What to produce →
Could you output the whole listing exactly as it stands, minus any images?

*** Opening Source data ***

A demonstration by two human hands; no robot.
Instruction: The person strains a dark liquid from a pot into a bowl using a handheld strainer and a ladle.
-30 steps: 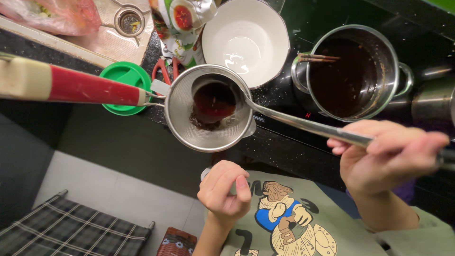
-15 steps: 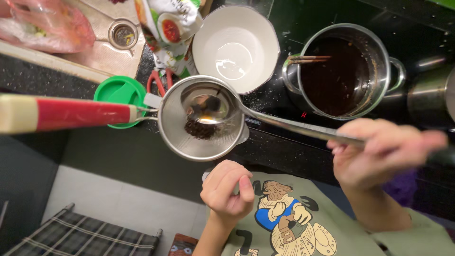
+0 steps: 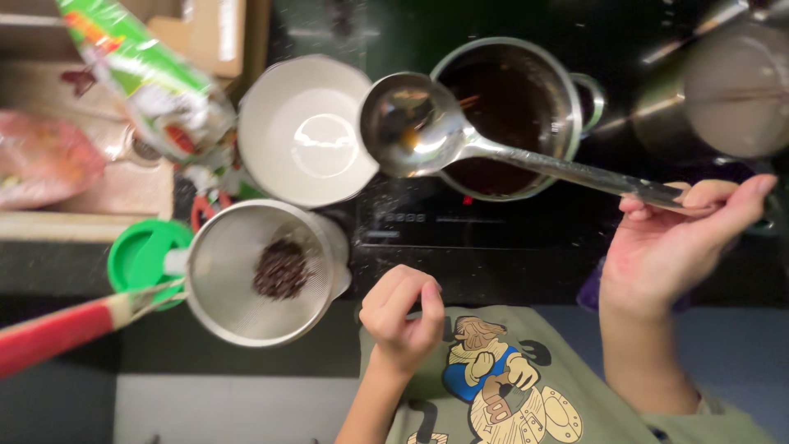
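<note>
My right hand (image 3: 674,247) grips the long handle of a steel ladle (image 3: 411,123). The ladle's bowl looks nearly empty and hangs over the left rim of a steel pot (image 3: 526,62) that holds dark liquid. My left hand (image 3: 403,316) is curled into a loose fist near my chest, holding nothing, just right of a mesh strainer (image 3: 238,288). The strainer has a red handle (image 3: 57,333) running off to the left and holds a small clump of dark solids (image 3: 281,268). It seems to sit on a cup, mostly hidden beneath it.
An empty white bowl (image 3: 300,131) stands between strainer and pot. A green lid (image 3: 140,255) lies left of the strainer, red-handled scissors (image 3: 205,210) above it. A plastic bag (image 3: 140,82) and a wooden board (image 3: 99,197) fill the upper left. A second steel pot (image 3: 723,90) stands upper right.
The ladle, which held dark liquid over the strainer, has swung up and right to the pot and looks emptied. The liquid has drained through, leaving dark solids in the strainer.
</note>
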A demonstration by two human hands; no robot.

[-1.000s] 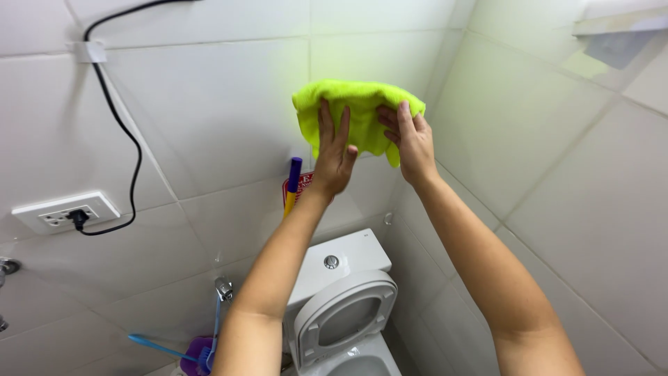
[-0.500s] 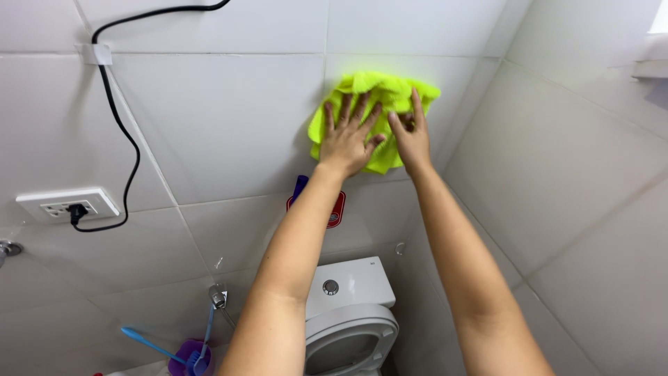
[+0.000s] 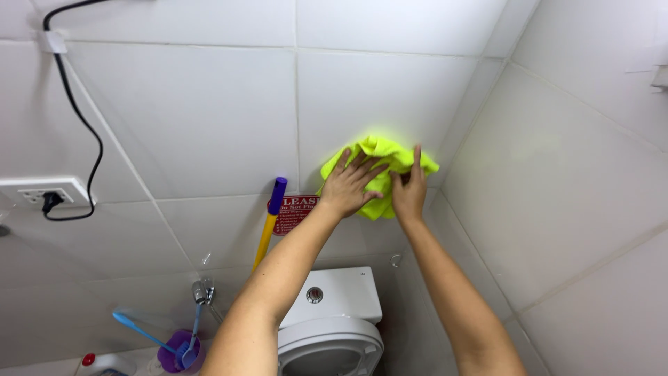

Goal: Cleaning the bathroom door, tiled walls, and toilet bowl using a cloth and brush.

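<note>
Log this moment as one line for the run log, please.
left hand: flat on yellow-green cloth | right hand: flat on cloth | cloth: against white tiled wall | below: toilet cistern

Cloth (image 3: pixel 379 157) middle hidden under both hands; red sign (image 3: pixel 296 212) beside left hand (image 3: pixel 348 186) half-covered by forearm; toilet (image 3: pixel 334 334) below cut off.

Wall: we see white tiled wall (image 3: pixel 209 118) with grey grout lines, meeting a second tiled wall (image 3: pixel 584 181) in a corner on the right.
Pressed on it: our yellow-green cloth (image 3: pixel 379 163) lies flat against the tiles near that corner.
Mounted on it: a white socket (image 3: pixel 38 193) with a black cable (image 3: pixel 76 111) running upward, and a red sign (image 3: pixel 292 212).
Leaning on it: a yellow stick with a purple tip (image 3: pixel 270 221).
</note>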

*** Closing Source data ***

Task output →
A demonstration by two human hands; no robot.
Instruction: The person strains a dark liquid from a pot into a bowl using a handheld strainer and a ladle.
-30 steps: 
-15 steps: 
+0 steps: 
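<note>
My right hand (image 3: 674,247) grips the long handle of a steel ladle (image 3: 411,123). The ladle's bowl looks nearly empty and hangs over the left rim of a steel pot (image 3: 526,62) that holds dark liquid. My left hand (image 3: 403,316) is curled into a loose fist near my chest, holding nothing, just right of a mesh strainer (image 3: 238,288). The strainer has a red handle (image 3: 57,333) running off to the left and holds a small clump of dark solids (image 3: 281,268). It seems to sit on a cup, mostly hidden beneath it.
An empty white bowl (image 3: 300,131) stands between strainer and pot. A green lid (image 3: 140,255) lies left of the strainer, red-handled scissors (image 3: 205,210) above it. A plastic bag (image 3: 140,82) and a wooden board (image 3: 99,197) fill the upper left. A second steel pot (image 3: 723,90) stands upper right.
The ladle, which held dark liquid over the strainer, has swung up and right to the pot and looks emptied. The liquid has drained through, leaving dark solids in the strainer.
</note>
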A demonstration by two human hands; no robot.

[-1.000s] 
[-0.500s] 
[+0.000s] 

Goal: Cleaning the bathroom door, tiled walls, and toilet bowl using a cloth and brush.

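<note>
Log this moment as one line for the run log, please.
left hand: flat on yellow-green cloth | right hand: flat on cloth | cloth: against white tiled wall | below: toilet cistern

Cloth (image 3: pixel 379 157) middle hidden under both hands; red sign (image 3: pixel 296 212) beside left hand (image 3: pixel 348 186) half-covered by forearm; toilet (image 3: pixel 334 334) below cut off.

Wall: we see white tiled wall (image 3: pixel 209 118) with grey grout lines, meeting a second tiled wall (image 3: pixel 584 181) in a corner on the right.
Pressed on it: our yellow-green cloth (image 3: pixel 379 163) lies flat against the tiles near that corner.
Mounted on it: a white socket (image 3: pixel 38 193) with a black cable (image 3: pixel 76 111) running upward, and a red sign (image 3: pixel 292 212).
Leaning on it: a yellow stick with a purple tip (image 3: pixel 270 221).
</note>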

Nothing remains to be added to this answer.